What is expected
A verbatim copy of the full data, with no pictures, is the expected answer.

Data below
══════════

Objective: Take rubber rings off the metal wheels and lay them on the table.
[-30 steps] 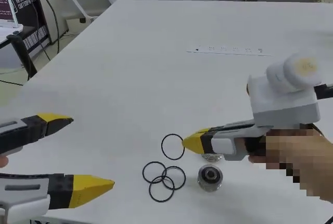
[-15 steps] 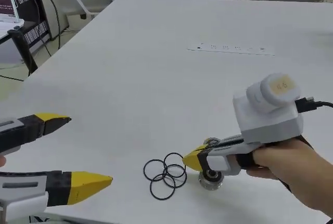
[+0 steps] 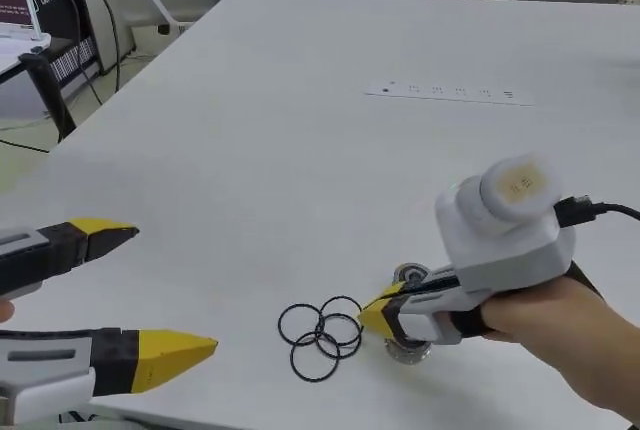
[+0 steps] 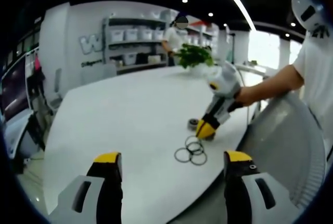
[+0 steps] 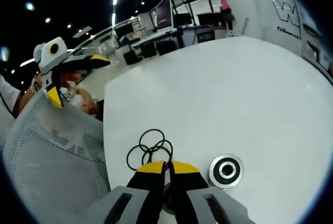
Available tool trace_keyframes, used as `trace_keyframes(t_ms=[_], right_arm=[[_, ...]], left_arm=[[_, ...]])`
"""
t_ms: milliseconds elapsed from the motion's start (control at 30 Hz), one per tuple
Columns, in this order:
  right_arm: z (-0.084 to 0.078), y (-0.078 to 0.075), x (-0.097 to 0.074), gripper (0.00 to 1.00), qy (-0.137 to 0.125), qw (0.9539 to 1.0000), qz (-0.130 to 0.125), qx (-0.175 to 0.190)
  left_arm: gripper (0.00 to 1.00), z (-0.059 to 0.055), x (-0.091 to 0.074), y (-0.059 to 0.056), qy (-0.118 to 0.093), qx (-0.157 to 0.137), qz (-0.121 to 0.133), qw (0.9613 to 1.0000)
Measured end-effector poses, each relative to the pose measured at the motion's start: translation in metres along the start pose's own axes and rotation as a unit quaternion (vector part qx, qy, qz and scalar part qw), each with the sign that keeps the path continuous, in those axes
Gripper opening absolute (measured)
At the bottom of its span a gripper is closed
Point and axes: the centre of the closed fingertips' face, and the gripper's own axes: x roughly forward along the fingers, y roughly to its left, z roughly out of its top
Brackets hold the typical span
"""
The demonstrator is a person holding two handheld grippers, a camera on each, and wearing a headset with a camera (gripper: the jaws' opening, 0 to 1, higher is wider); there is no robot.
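While loose rings [image 3: 320, 335] lie on the table [image 3: 300, 150] by the wheels [image 5: 226, 170], right gripper [image 3: 375, 312] has jaws pressed together, hold unclear | left gripper [image 3: 175, 290] spread wide, holding nothing | rings look thin, light, stretchy: pinch at the rim

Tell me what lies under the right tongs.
A metal wheel lies under the right tongs, mostly covered by them, so its rim cannot be checked. A second wheel lies just beyond, and four loose rings lie beside the tips.

Yellow-tipped left claw [image 3: 175, 290], right claw [image 3: 368, 312]
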Motion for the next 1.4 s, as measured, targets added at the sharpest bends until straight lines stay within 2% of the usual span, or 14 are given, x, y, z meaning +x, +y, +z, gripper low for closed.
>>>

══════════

Solution to this problem
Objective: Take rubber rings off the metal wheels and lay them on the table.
[-30 steps] 
[-15 steps] 
[+0 steps] 
[+0 steps] 
[+0 steps] 
Available tool trace_keyframes, used as `trace_keyframes(t_ms=[_], right_arm=[[_, ...]], left_arm=[[_, ...]])`
"""
t_ms: milliseconds elapsed from the motion's start (control at 30 Hz), one per tuple
Columns, in this order:
  right_arm: z (-0.084 to 0.078), y (-0.078 to 0.075), x (-0.097 to 0.074), gripper (0.00 to 1.00), qy (-0.137 to 0.125), qw (0.9539 to 1.0000), qz (-0.130 to 0.125), qx (-0.175 to 0.190)
  left_arm: gripper (0.00 to 1.00), z (-0.059 to 0.055), x (-0.091 to 0.074), y (-0.059 to 0.056), qy (-0.118 to 0.093), qx (-0.157 to 0.137), qz (-0.121 to 0.133), qw (0.9613 to 1.0000)
Measured end-effector poses, each relative to the pose measured at the motion's start: translation in metres along the start pose's own axes and rotation as a unit quaternion (vector part qx, qy, qz and scalar part qw), each with the sign that keeps the path continuous, in those axes
Gripper opening absolute (measured)
At the bottom of its span a gripper is closed
Point and axes: the centre of the closed fingertips' face, and the gripper's own axes: x roughly forward along the fingers, y roughly to its left, z roughly out of its top
Brackets hold the typical span
"""
The demonstrator is a person holding two handheld grippers, a camera on each, and wearing a headset with a camera (gripper: the jaws' opening, 0 to 1, higher is wider); there is no robot.
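While loose rings [image 3: 320, 335] lie on the table [image 3: 300, 150] by the wheels [image 5: 226, 170], right gripper [image 3: 375, 312] has jaws pressed together, hold unclear | left gripper [image 3: 175, 290] spread wide, holding nothing | rings look thin, light, stretchy: pinch at the rim

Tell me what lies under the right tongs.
A metal wheel lies under the right tongs, mostly covered by them, so its rim cannot be checked. A second wheel lies just beyond, and four loose rings lie beside the tips.

Yellow-tipped left claw [image 3: 175, 290], right claw [image 3: 368, 312]
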Motion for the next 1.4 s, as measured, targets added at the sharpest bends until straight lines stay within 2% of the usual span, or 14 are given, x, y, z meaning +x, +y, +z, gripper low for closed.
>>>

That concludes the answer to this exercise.